**Exercise prompt:** All of the data is to be printed again exactly as it appears.

**Records for the exercise:**
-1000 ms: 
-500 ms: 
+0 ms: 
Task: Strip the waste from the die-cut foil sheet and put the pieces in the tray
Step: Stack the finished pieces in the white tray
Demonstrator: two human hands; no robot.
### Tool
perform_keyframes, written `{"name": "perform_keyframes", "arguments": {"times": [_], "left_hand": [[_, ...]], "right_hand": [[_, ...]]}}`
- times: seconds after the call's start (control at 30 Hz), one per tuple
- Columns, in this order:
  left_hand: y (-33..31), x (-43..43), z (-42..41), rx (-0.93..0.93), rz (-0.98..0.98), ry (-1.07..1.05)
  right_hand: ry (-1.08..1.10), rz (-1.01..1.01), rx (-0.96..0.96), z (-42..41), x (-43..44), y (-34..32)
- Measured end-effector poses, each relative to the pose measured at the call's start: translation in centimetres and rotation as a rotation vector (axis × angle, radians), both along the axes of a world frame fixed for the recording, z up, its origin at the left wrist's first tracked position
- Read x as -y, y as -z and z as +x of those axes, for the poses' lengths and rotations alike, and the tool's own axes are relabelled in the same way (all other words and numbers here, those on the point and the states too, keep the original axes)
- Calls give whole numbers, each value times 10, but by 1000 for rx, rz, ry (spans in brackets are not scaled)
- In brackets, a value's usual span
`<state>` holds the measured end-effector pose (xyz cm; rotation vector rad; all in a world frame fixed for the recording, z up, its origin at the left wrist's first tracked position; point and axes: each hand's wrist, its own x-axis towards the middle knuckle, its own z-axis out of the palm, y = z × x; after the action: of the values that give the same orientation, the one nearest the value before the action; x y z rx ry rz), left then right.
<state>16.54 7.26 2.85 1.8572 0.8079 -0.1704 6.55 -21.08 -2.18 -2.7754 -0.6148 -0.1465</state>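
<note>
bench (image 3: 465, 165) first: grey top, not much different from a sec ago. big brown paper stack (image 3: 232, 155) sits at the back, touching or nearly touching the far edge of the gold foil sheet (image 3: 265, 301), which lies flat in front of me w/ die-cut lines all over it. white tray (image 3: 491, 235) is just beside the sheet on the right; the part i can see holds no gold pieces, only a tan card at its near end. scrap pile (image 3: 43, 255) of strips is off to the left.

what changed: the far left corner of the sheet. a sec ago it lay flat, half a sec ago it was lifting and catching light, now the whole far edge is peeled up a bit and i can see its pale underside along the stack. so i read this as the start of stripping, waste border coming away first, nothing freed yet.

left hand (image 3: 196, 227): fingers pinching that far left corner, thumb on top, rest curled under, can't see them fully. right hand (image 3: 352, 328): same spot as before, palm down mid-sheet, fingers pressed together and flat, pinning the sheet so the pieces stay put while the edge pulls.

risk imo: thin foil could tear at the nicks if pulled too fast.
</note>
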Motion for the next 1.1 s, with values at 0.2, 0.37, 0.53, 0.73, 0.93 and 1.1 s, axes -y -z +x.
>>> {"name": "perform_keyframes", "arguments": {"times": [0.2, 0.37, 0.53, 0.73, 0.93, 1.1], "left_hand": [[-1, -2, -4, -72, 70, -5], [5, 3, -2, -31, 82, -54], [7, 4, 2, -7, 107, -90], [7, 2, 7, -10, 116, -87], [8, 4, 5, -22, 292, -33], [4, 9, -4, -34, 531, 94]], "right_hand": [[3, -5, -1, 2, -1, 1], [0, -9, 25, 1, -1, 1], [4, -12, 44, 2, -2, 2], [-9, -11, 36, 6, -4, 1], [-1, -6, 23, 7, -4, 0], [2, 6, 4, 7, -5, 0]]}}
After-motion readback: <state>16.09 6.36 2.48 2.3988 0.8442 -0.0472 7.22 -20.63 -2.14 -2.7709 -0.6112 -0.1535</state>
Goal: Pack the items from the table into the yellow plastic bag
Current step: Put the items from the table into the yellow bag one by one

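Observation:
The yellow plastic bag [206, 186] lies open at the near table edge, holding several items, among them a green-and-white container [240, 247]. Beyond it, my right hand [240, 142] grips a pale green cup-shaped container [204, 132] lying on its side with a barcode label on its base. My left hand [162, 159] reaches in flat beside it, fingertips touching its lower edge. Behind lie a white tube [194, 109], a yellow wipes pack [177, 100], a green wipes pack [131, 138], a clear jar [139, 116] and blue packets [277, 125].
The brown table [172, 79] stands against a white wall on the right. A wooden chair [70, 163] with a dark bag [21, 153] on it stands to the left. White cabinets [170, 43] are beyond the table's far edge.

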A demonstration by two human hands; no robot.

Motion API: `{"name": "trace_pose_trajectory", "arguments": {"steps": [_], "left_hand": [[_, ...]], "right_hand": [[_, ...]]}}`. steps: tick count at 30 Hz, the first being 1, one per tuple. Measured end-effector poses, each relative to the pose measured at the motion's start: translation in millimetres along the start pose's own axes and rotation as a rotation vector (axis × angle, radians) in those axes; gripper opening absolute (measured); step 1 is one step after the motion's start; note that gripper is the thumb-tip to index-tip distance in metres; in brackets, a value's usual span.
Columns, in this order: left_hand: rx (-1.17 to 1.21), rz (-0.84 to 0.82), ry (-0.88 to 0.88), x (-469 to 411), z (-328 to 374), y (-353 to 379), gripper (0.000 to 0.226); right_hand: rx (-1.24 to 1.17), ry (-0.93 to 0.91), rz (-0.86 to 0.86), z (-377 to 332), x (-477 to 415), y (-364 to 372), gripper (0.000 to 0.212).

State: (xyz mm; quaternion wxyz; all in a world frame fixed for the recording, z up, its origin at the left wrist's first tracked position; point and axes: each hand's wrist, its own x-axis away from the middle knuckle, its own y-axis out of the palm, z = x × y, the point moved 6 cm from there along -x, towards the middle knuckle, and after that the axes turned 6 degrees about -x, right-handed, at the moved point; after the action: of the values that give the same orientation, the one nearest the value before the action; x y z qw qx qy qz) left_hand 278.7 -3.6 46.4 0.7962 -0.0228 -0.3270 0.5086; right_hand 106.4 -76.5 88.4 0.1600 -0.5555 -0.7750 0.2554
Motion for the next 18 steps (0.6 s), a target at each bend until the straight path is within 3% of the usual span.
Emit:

**Completed exercise:**
-1000 ms: 
-500 ms: 
+0 ms: 
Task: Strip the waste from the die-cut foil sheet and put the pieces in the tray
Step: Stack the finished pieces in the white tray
Demonstrator: two human hands; no robot.
### Tool
perform_keyframes, written `{"name": "perform_keyframes", "arguments": {"times": [_], "left_hand": [[_, ...]], "right_hand": [[_, ...]]}}`
- times: seconds after the call's start (control at 30 Hz), one per tuple
- Columns, in this order:
  left_hand: y (-33..31), x (-43..43), z (-42..41), rx (-0.93..0.93), rz (-0.98..0.98), ry (-1.07..1.05)
  right_hand: ry (-1.08..1.10), rz (-1.01..1.01), rx (-0.96..0.96), z (-42..41), x (-43..44), y (-34..32)
- Measured end-effector poses, each relative to the pose measured at the call's start: translation in centimetres and rotation as a rotation vector (axis × angle, radians), both along the axes of a world frame fixed for the recording, z up, its origin at the left wrist's first tracked position
- Read x as -y, y as -z and z as +x of those axes, for the poses' lengths and rotations alike, and the tool's own axes are relabelled in the same way (all other words and numbers here, those on the point and the states too, keep the original axes)
- Calls give whole numbers, each value times 10, but by 1000 for rx, rz, ry (spans in brackets are not scaled)
- In brackets, a value's usual span
`<state>` holds the measured end-effector pose (xyz cm; rotation vector rad; all in a world frame fixed for the recording, z up, its origin at the left wrist's first tracked position; point and axes: each hand's wrist, its own x-axis towards the middle knuckle, its own z-axis out of the palm, y = z × x; after the action: of the values that give the same orientation, the one nearest the value before the action; x y z rx ry rz), left then right.
<state>16.54 7.26 2.85 1.8572 0.8079 -0.1704 6.55 -21.08 -2.18 -2.7754 -0.6148 -0.1465</state>
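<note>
bench (image 3: 465, 165) first: grey top, not much different from a sec ago. big brown paper stack (image 3: 232, 155) sits at the back, touching or nearly touching the far edge of the gold foil sheet (image 3: 265, 301), which lies flat in front of me w/ die-cut lines all over it. white tray (image 3: 491, 235) is just beside the sheet on the right; the part i can see holds no gold pieces, only a tan card at its near end. scrap pile (image 3: 43, 255) of strips is off to the left.

what changed: the far left corner of the sheet. a sec ago it lay flat, half a sec ago it was lifting and catching light, now the whole far edge is peeled up a bit and i can see its pale underside along the stack. so i read this as the start of stripping, waste border coming away first, nothing freed yet.

left hand (image 3: 196, 227): fingers pinching that far left corner, thumb on top, rest curled under, can't see them fully. right hand (image 3: 352, 328): same spot as before, palm down mid-sheet, fingers pressed together and flat, pinning the sheet so the pieces stay put while the edge pulls.

risk imo: thin foil could tear at the nicks if pulled too fast.
</note>
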Motion for the next 1.1 s, with values at 0.2, 0.37, 0.53, 0.73, 0.93 and 1.1 s, axes -y -z +x.
>>> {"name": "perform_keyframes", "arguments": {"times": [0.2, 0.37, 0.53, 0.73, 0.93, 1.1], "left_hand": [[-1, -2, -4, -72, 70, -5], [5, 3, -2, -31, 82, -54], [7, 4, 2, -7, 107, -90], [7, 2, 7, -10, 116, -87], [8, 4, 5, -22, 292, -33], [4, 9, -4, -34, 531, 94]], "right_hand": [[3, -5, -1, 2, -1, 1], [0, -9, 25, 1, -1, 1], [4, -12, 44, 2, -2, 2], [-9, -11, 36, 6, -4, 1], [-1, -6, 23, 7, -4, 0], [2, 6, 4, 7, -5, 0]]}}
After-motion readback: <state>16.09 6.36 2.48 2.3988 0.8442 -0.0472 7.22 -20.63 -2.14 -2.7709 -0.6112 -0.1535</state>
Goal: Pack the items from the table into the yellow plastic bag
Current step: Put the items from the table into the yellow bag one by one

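Observation:
The yellow plastic bag [206, 186] lies open at the near table edge, holding several items, among them a green-and-white container [240, 247]. Beyond it, my right hand [240, 142] grips a pale green cup-shaped container [204, 132] lying on its side with a barcode label on its base. My left hand [162, 159] reaches in flat beside it, fingertips touching its lower edge. Behind lie a white tube [194, 109], a yellow wipes pack [177, 100], a green wipes pack [131, 138], a clear jar [139, 116] and blue packets [277, 125].
The brown table [172, 79] stands against a white wall on the right. A wooden chair [70, 163] with a dark bag [21, 153] on it stands to the left. White cabinets [170, 43] are beyond the table's far edge.
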
A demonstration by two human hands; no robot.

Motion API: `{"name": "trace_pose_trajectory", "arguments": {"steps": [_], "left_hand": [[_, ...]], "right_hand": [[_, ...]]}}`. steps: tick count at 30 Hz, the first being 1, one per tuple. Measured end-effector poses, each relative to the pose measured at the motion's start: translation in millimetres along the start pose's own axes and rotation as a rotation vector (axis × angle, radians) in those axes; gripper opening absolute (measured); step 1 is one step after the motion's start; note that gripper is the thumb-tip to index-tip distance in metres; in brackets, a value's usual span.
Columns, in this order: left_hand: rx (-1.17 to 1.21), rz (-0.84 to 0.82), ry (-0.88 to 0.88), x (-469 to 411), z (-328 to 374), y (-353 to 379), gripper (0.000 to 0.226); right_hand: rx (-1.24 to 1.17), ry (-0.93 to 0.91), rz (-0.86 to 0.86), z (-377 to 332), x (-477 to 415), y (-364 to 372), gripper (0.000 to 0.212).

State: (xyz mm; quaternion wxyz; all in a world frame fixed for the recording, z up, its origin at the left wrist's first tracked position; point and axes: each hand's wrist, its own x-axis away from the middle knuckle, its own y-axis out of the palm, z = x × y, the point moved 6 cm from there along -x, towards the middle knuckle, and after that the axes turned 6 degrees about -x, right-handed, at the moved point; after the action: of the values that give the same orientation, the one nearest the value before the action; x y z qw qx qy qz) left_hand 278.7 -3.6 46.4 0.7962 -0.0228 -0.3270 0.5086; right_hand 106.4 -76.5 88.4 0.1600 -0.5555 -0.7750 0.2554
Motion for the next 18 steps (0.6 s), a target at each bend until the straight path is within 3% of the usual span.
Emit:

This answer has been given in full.